At a gathering of philanthropic supporters and charities in Los Angeles on Friday, nonprofit leaders called for donors and grant makers to commit more money to efforts to combat sexual harassment and violence against women.
Grant makers need to step up, speakers said at the #MeTooPhilanthropy session hosted by the Akonadi, NoVo, and Rosenberg foundations. “All work right now is women’s work,” said Fatima Goss Graves, president of the National Women’s Law Center, during a panel discussion on race and gender.
Graves said that women are integral to all sorts of causes — such as stimulating civic engagement, improving labor conditions, and shoring up democracy.
Foundations should understand that the causes and movements they fund are connected to work that women have been doing for a long time, Graves said.
“I think you now need to understand that it is women’s work,” she said.
Open Question
The meeting, which was broadcast on Facebook Live, was held a day after Christine Blasey Ford, a Palo Alto, Calif., psychology professor, fielded questions during a gripping Senate hearing about her allegation that Supreme Court nominee Brett Kavanaugh sexually assaulted her at a high-school party in the 1980s. Kavanaugh has denied the allegations.

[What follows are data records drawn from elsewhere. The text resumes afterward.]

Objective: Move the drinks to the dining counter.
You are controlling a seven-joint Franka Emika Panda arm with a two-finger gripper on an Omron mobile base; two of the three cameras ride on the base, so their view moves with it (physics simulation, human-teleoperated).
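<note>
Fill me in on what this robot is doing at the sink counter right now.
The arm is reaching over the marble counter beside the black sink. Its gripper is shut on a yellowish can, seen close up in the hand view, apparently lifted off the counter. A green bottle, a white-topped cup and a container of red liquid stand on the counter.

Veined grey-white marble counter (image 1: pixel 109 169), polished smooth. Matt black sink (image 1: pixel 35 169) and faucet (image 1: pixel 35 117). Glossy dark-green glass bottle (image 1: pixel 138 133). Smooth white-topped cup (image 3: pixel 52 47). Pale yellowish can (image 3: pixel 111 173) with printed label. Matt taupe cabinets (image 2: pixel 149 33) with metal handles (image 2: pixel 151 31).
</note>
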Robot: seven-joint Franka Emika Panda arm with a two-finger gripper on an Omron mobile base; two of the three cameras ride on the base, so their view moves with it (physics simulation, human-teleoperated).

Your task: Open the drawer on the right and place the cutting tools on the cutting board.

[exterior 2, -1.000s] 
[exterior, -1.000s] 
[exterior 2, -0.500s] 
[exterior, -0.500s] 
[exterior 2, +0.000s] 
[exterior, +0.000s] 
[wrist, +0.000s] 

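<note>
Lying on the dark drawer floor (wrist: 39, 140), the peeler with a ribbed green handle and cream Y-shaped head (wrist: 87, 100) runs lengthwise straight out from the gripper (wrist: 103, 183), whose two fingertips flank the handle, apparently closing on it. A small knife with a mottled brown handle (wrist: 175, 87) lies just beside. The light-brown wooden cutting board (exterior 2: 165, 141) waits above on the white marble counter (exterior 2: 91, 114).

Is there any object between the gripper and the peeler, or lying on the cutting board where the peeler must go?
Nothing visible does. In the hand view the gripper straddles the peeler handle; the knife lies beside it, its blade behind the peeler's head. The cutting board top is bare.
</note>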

Ford’s testimony and the drama surrounding Kavanaugh’s nomination were cited often by speakers at the gathering of charities, representatives of 75 foundations, and individual donors.
“Right now the movement to end violence against women and girls is leaping like never before,” said Pamela Shifman, executive director of the NoVo Foundation. “As the events of the last week have shown us, progress is fragile and lasting change is far from guaranteed.”
The #MeToo movement has already changed the world, Shifman said.
“But philanthropy’s role in supporting this movement — that’s an open question. The answer lies in our hands.”
Less Than 2% of Grants
The NoVo Foundation hosted similar meetings in New York in April and London in July.
In an interview Thursday, Shifman cited a finding from a 2008 study from the NoVo Foundation that less than 2 percent of grant-maker funds go toward work to address violence against women. “This past year, #MeToo has really been a wake-up call across every single sector, and it needs to be a wake-up call in philanthropy, too,” said Shifman in the interview. “What we know is ending violence against girls and women is essential to every foundation’s mission.”
Charges of Complacency
Grant makers that are not financing groups that seek to end sexual assault should ask themselves why, said Joanne Smith, founder of Girls for Gender Equity, a New York group that promotes the well-being of girls and women.
“You really need to reflect on why you are so complacent and how it is that you are in that position of power and privilege and won’t move or budge,” Smith said. “What have you internalized that doesn’t allow you to value the change-makers and value the shifts that survivors are telling you every single day need to happen within the movement?”
Smith called on donors and foundations to invest in the work activists and nonprofit leaders are already doing.
“You don’t need to create and innovate brand new things,” she said.
Smith touched on a common frustration for nonprofits asking foundations for money: that too many stipulations are attached to funding.
“Allow us to experiment and move the money where we need it without all these requirements,” Smith said.
Building a Movement
Other speakers said that the broader movement to support women needs to get more organized.
Alicia Garza, a co-founder of Black Lives Matter, suggested that the groups working against racism and sexual assault are not as tightly organized or well-financed as conservative groups like the Heritage Foundation. “We’re not resourced enough in the right ways to actually make it so that there’s a rhythm,” she said.
Investments needed to be made so that in key moments, “we can be like a choir. A good one, a gospel choir.”